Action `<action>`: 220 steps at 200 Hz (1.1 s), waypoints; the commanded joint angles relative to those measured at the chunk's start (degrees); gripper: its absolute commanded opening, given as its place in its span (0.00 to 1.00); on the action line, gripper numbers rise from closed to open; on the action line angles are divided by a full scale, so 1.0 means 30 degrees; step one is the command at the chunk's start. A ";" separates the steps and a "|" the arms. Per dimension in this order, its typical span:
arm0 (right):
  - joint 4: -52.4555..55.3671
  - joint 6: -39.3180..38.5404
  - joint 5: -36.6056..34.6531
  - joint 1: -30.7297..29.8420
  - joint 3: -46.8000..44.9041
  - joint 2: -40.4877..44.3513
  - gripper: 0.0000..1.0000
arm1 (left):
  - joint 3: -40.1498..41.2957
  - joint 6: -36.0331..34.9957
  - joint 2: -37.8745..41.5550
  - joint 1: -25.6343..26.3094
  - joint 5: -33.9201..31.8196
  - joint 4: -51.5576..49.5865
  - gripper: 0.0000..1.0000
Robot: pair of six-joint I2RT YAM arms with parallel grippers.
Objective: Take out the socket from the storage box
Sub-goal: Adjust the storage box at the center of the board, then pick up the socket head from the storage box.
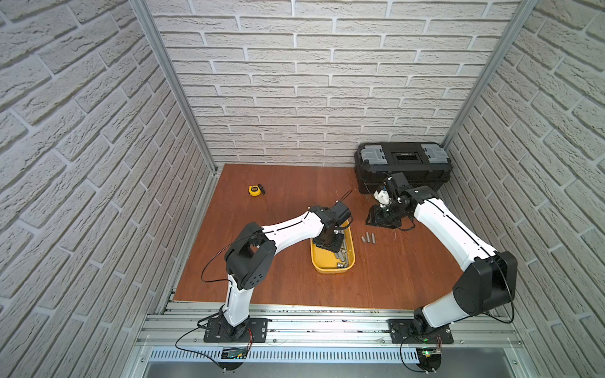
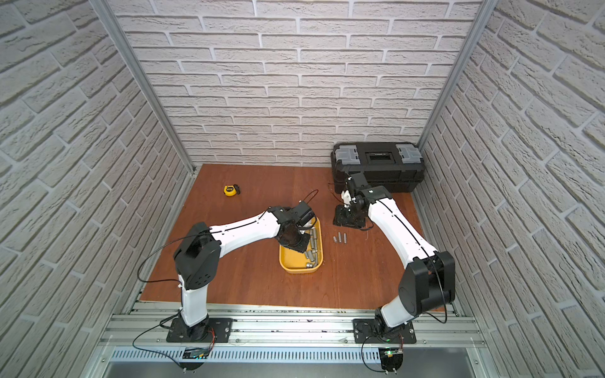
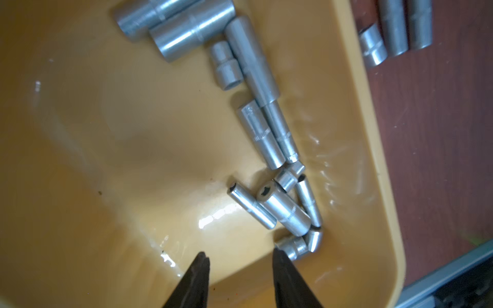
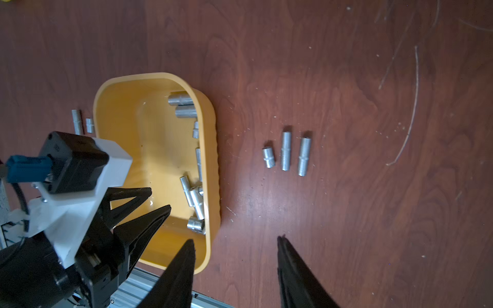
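The yellow storage box (image 1: 327,270) (image 2: 294,269) sits mid-table with several silver sockets (image 3: 282,210) (image 1: 342,258) lying along one long wall. My left gripper (image 3: 240,252) (image 1: 332,247) (image 2: 296,245) reaches down inside the box, open, with nothing between its fingers; one fingertip (image 3: 277,256) is right beside a short socket (image 3: 293,246) in the corner. My right gripper (image 4: 235,239) (image 1: 383,219) hangs open and empty above the table, right of the box rim (image 4: 213,149). Three sockets (image 4: 285,154) (image 1: 368,238) (image 2: 340,238) lie in a row on the wood beside the box.
Two more sockets (image 4: 78,125) lie on the table on the box's other side. A black toolbox (image 1: 402,165) stands at the back right, just behind the right wrist. A yellow tape measure (image 1: 255,189) lies at the back left. Brick walls close in three sides; a metal rail (image 1: 327,324) runs along the front.
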State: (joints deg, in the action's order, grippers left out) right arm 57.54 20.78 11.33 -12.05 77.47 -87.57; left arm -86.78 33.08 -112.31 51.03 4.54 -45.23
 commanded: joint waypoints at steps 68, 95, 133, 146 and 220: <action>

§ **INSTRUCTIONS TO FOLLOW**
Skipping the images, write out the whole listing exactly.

§ **RESPONSE AREA**
Action `<action>`: 220 steps at 200 Hz (1.1 s), waypoints; the commanded joint angles relative to those measured at the chunk's start (degrees); gripper: its absolute commanded opening, given as its place in its span (0.00 to 1.00); on the action line, gripper numbers rise from closed to open; on the action line angles are divided by a full scale, so 1.0 means 30 degrees; step one is the command at the chunk's start. A ";" separates the steps and a "|" the arms. Per dimension in this order, its typical span:
arm0 (right):
  - joint 4: -52.4555..55.3671
  - joint 6: -39.3180..38.5404
  - joint 5: -36.6056..34.6531
  - joint 1: -30.7297..29.8420
  - joint 3: -46.8000..44.9041
  - joint 2: -40.4877..44.3513
  - gripper: 0.0000..1.0000
arm1 (left):
  - joint 3: -40.1498..41.2957
  - joint 6: -36.0331..34.9957
  - joint 2: -37.8745..41.5550
  - joint 1: -25.6343..26.3094
  - joint 5: -33.9201..31.8196
  - joint 4: -51.5576..49.5865
  - gripper: 0.0000..1.0000
Robot: pair of six-joint I2RT YAM arms with parallel grippers.
Objective: Take out the socket from the storage box
Sub-goal: Adjust the storage box at the center of the board, then pick up the socket head from the storage box.
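The yellow storage box (image 1: 327,270) (image 2: 294,269) sits mid-table with several silver sockets (image 3: 282,210) (image 1: 342,258) lying along one long wall. My left gripper (image 3: 240,252) (image 1: 332,247) (image 2: 296,245) reaches down inside the box, open, with nothing between its fingers; one fingertip (image 3: 277,256) is right beside a short socket (image 3: 293,246) in the corner. My right gripper (image 4: 235,239) (image 1: 383,219) hangs open and empty above the table, right of the box rim (image 4: 213,149). Three sockets (image 4: 285,154) (image 1: 368,238) (image 2: 340,238) lie in a row on the wood beside the box.
Two more sockets (image 4: 78,125) lie on the table on the box's other side. A black toolbox (image 1: 402,165) stands at the back right, just behind the right wrist. A yellow tape measure (image 1: 255,189) lies at the back left. Brick walls close in three sides; a metal rail (image 1: 327,324) runs along the front.
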State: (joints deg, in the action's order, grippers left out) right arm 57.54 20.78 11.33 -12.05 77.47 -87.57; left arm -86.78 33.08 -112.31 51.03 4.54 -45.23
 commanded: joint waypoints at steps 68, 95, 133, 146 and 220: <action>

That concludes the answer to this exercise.